Junto ao piano de cauda, Aznavoice fazia desde logo valer a pena todas as correrias ao saudar calorosamente o público. Num palco dominado pelo negro, com todos os intérpretes vestidos de preto, o cantor, sentado numa cadeira da mesma cor, dava início ao espectáculo. Propunha uma viagem pelas canções recentes, as de ontem e as mais antigas. Pelo caminho, homenageou Pessoa, de quem é leitor, e a cidade de Lisboa.
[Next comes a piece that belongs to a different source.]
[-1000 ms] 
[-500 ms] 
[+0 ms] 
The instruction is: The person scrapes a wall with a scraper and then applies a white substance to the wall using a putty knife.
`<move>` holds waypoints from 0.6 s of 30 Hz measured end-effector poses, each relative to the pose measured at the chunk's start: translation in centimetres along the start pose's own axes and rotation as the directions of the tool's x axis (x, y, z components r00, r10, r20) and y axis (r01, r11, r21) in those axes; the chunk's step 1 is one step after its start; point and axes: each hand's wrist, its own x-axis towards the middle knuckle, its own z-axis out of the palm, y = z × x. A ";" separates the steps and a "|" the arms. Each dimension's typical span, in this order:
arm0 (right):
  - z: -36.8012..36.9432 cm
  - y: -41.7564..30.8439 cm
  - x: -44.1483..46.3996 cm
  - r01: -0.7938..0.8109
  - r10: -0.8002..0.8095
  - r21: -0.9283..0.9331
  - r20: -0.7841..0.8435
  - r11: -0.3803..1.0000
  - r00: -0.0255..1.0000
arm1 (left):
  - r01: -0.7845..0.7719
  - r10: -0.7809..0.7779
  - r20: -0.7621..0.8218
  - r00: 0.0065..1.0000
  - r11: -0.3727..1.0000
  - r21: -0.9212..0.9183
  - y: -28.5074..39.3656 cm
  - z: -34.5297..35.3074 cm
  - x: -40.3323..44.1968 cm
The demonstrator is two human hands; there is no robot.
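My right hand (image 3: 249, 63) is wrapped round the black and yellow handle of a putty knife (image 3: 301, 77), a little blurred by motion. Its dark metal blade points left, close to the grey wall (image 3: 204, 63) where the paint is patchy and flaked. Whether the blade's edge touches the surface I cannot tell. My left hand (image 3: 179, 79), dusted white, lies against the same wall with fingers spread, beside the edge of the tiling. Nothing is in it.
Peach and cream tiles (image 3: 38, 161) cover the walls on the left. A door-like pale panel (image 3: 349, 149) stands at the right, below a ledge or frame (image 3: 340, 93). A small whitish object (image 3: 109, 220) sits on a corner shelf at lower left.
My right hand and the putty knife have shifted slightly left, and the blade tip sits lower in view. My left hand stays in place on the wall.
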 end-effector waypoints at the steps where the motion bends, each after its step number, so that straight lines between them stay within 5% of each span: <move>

Mas tivemos mais, tivemos uma sucessão de momentos certamente inesquecíveis para muitos.
Perdoará o leitor se chegou o momento em que uma emotividade a roçar o lamechas toma conta da escrita (algum dia teria de acontecer), mas a verdade é que uma atuação do Sinatra Francês é bem mais que um concerto; é uma grandiosa elegia ao espetáculo musical e à comunicação.
Aznavour começa a cantar, sentado, tranquilamente, e a sua voz parece aquecer o espaço em volta. Percebemos então que a sua mão esquerda treme, tememos que o mesmo aconteça à voz, mas nem uma nota sai fora de tom. Vemos que também a mão canta e não há como não nos deixarmos enlevar pelo génio deste multifacetado francês de origem arménia, cantor, ator, diplomata, … que canta também e magnificentemente com o olhar; como só um grande interprete sabe fazer, dando força às palavras, ora vincando uma ironia, ora acentuando algum traço de humor…, num diálogo permanente com o espectador.
Numa produção cuidada em que registamos apenas uma nota negativa para o som do pavilhão no momento em que Aznavour deu mais uma prova o seu brilhantismo ao dizer o poema de uma das canções, quase foi arruinado pelo eco da sala, o cantor teve no apoio vocal Magali Ripoll e Katia Aznavour, sua filha – com quem interpretou Je Voyage em dueto. Ao apresentar os seis músicos que o acompanhavam referiu que, contrariamente ao habitual, faz questão de trazer consigo um pianista de música erudita, assumindo-se, contudo como “Cantor de Variedades”.
É já depois tirado o casaco, com os magníficos suspensórios pretos e vermelhos claramente à vista que caminha, e depois dança, pelo palco com a leveza de há pelo menos três décadas. E não importa se um dia terminámos um baile de garagem sonhando ter ou ser uma She igual à dele ou se pela nossa idade a conhecemos primeiro em versões de outros cantores – é inevitável não dançarmos com ele.
Quando se ouve o seu Ave Maria, todo o auditório o acompanha com a contenção respeitosa pedida pelo tema. Quando Aznavour canta La Bohème todos temos vinte anos. Quando dá as costas ao público e mima uma dança sensual em Les Plaisirs Demodés ou quando introduz o magnífico Comme Ils Disent falando de liberdade de pensamento – ele que no alvor da década de 70 teve a coragem, com este tema, de se meter na pele de um homossexual não o sendo – ao longo de toda a atuação, em suma, é impossível não reconhecermos o enorme privilégio que é estar diante deste Senhor.
É talvez por isso que Emmenez-moi, que encerrou a noite, ia ainda a meio e já todo o Meo Arena aplaudia de pé, talvez pressentindo o final, ou apenas porque era preciso expressar fisicamente algumas das emoções emergentes. E quando ao sair nos cruzamos com uma espectadora que ia confessando “Fartei-me de chorar, que estupidez!” toda a objetividade nos abandona. Porque a compreendemos. E como compreendemos!